= Johann Andreas Kauchlitz Colizzi =

Dutch musician, composer and etcher

Johann Andreas Kauchlitz Colizzi (about 1742 – 15 August 1808) was a Dutch musician, composer and etcher. He was also known as Johannes Colizzi.

==Bohemian and German years==
Kauchlitz Colizzi was born in Chrudim, a town in eastern Bohemia, a part of the current Czech Republic. There is little data on the family in which he grew up. Only the name of his sister Ludmilla is known. Nothing is known about his education.

As an adult Johann Andreas taught his students to play the harpsichord and pianoforte. He also composed and gave singing lessons. His first published composition, a collection of songs with harpsichord accompaniment, appeared in 1766 in Braunschweig. Colizzi also made himself a meritorious etcher.

==Leiden period==
On 15 June 1766 he obtained the appointment as an Italian language teacher at Leiden University, in Leiden. The Leiden art society Kunstgenootschap 'Kunst Wordt Door Arbeid Verkreegen' published his bundle with songs and dances on the occasion of the wedding of prince-stadtholder William V of Orange and princess Wilhelmina of Prussia. His orchestral works were written in the Leiden years. Among these works are the 'Ouverture Slavonne' and the 'Quattro Concerti Barbari'. In 1774 his Dissertatio Philosophica De Sono was published based on a manuscript that he had completed six years earlier. The book was followed by several other music theory works of his hand.

==The Hague period==
In April and May 1777 Colizzi moved because of his appointment as harpsichordist at the stadtholderly Music Chapel in The Hague and music teacher of, among others, the future Dutch King William I and his mother princess Wilhelmina.
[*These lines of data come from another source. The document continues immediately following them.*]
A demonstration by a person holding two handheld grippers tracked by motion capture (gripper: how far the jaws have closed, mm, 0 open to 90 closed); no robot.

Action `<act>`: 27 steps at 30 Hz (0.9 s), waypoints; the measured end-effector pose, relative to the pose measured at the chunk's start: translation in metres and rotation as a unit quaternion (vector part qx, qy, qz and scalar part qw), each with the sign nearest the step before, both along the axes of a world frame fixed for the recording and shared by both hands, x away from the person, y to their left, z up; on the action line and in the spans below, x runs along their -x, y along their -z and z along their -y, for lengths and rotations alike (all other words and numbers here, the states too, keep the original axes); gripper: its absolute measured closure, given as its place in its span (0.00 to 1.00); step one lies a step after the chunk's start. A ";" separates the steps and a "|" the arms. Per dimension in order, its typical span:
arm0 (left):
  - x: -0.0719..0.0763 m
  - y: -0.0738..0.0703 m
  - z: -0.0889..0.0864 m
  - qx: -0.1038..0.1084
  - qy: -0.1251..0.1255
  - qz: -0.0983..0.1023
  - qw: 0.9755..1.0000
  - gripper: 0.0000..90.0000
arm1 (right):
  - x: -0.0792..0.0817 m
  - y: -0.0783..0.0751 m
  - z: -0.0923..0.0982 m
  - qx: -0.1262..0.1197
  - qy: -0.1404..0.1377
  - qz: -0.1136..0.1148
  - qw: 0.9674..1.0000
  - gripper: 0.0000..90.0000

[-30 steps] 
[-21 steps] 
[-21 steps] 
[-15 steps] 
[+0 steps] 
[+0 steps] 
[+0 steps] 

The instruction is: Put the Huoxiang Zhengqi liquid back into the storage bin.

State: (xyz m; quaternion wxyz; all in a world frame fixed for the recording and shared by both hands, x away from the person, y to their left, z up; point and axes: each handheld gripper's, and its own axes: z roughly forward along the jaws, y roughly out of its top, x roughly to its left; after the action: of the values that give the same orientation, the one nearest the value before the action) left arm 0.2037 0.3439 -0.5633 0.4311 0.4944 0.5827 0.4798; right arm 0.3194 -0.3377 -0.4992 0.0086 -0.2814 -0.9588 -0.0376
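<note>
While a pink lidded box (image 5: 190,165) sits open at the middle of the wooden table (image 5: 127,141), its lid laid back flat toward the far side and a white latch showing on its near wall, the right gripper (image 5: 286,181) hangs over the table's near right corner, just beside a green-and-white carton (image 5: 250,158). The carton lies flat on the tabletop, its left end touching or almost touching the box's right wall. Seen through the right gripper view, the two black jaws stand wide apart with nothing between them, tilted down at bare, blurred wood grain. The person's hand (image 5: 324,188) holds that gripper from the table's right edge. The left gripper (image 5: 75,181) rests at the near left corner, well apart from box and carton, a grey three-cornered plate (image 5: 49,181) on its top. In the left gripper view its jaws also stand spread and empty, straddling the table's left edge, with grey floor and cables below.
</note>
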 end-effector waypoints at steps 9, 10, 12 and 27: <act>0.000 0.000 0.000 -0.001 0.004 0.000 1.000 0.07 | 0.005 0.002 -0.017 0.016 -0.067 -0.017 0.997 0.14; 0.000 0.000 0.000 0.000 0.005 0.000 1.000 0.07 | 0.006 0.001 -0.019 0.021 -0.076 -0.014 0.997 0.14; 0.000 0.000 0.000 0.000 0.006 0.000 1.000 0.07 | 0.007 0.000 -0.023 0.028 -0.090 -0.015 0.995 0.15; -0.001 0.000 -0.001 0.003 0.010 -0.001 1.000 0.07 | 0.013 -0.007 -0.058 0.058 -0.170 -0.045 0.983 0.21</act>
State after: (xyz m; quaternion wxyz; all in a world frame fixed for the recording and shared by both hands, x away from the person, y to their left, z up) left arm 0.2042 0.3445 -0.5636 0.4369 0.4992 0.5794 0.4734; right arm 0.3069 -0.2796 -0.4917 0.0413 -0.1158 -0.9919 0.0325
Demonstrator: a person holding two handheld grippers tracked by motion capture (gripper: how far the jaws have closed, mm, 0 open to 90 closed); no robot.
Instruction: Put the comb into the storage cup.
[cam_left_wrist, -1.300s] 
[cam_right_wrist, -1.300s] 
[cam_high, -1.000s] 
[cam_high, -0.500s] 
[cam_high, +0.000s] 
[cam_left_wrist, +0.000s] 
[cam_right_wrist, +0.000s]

In the years 1762-1787 hymns of the Amsterdam reverend Rutger Schutte (1708-1784) were published. Colizzi was asked to write melodies in Italian style for the fourth volume.

After the Music Chapel was disbanded, because of the flight of the prince-stadtholder in 1795, Colizzi remained in The Hague. From 1797 dates the composition for singing voice with keyboard accompaniment on the occasion of the silver wedding anniversary of the Danish envoy, baron Herman Schubart (1756-1832) and his wife, celebrated in The Hague.

==Marriage==
He married in Leiden on 11 May 1772 as the music teacher Jan Collizzi with Cornelia Maria van Dinter, one of the daughters of the Leiden physician Hermanus van Dinter. When the young couple had their last will drawn up by a notary in April 1774, they lived on the Nieuwe Rijn, near the seventeenth-century bridge the Visbrug. The marriage bore no children, possibly due to the death of Cornelia Maria in February 1775.

==Death==
Colizzi died in The Hague on 15 August 1808. He was buried in the cemetery Eik en Duinen (now Oud Eik en Duinen). An auction catalog of the estate was published shortly after his death by The Hague bookseller Scheurleer. The estate included dozens of compositions and various etched cards.